• Prompt
Within the lines below, find those that hold the string "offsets" and copy each one.
:: Data provided
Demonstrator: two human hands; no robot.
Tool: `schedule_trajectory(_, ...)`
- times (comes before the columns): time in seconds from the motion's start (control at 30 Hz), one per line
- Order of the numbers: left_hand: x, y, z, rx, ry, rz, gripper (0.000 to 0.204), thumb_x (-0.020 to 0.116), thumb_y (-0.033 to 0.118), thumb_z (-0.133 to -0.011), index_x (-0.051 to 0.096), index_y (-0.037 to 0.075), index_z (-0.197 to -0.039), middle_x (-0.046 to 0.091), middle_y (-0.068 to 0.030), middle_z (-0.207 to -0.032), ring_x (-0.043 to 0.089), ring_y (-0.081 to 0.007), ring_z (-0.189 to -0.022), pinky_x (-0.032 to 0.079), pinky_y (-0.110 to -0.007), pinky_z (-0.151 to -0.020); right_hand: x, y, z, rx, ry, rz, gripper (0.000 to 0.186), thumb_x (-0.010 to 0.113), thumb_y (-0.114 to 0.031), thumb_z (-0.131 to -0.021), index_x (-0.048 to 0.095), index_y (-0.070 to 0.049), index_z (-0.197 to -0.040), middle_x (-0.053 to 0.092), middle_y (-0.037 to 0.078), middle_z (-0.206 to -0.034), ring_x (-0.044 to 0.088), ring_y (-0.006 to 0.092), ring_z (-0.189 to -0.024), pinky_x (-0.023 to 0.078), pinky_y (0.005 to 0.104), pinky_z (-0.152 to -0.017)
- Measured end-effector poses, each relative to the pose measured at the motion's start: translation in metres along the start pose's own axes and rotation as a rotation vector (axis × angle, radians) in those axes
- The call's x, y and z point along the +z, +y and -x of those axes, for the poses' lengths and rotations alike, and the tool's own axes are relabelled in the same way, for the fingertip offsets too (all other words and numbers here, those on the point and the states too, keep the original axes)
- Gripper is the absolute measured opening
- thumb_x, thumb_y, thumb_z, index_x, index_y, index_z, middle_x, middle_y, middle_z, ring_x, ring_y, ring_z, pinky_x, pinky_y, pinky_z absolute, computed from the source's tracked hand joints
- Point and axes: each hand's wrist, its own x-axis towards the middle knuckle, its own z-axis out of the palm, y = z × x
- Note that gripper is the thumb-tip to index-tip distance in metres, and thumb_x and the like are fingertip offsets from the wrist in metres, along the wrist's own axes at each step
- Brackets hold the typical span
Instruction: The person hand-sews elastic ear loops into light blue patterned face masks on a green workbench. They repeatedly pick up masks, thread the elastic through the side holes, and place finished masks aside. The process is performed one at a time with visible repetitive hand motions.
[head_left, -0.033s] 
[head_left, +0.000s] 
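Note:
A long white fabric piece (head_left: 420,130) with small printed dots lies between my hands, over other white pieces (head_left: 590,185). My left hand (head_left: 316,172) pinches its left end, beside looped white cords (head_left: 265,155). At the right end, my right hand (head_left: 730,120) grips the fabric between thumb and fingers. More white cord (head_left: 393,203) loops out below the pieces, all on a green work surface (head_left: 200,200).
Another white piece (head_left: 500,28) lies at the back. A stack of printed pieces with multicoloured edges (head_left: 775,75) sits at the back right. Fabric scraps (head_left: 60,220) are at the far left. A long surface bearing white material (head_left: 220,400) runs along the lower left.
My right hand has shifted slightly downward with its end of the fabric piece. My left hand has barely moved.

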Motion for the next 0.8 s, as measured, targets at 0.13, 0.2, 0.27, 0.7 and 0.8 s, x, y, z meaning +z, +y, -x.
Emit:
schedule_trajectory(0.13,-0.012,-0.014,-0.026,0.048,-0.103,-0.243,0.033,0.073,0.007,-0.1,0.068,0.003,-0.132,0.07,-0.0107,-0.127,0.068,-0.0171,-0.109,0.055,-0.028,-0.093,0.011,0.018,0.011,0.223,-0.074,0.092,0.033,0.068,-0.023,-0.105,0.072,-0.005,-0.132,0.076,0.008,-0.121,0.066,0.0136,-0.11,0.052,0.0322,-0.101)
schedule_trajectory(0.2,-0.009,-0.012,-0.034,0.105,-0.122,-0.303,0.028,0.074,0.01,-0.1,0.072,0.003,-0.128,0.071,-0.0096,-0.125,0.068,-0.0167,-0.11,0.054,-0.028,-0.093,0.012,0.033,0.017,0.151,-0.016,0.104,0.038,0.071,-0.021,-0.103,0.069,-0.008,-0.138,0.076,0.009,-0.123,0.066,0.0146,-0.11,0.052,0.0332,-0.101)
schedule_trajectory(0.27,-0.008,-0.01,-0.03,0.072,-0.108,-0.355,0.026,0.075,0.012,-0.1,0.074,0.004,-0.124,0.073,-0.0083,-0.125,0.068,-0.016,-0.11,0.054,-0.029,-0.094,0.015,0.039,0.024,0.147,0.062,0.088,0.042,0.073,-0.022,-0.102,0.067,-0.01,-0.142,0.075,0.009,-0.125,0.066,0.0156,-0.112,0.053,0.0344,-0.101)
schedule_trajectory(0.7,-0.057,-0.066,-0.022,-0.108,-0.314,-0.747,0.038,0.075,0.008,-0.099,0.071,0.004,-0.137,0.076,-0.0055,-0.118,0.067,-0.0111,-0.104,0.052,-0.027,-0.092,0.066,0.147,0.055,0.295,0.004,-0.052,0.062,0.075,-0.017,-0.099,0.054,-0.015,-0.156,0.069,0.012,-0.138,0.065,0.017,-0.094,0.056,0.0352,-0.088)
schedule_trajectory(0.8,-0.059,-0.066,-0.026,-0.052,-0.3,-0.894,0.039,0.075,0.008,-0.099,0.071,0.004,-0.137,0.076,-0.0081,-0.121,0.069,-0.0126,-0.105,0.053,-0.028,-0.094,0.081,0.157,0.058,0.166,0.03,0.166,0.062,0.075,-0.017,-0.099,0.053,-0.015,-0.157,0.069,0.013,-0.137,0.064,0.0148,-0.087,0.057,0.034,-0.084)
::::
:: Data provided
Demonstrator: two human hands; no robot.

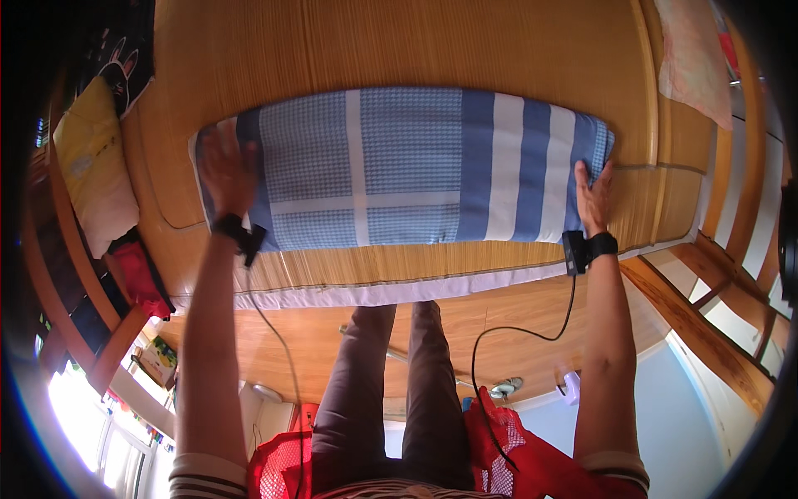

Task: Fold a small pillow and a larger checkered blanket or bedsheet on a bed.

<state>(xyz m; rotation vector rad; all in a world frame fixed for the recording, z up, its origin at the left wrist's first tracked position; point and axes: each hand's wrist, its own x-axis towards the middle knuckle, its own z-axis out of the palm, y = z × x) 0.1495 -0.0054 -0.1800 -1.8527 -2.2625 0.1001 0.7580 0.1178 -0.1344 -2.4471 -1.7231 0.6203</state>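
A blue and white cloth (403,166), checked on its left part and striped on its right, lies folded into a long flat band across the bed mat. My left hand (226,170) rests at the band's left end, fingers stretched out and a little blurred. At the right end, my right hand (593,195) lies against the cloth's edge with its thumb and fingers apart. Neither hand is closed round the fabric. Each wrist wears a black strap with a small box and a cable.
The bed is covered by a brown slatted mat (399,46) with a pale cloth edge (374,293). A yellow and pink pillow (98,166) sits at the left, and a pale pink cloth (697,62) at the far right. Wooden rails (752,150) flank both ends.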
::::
• Solution below
- The call's x, y and z point along the +z, +y and -x of those axes, for the poses' lengths and rotations alike, and the tool's own axes are relabelled in the same way, for the fingertip offsets too (all other words and numbers here, those on the point and the states too, keep the original axes)
- Note that gripper is the thumb-tip to index-tip distance in metres, and thumb_x and the like are fingertip offsets from the wrist in metres, along the wrist's own axes at each step

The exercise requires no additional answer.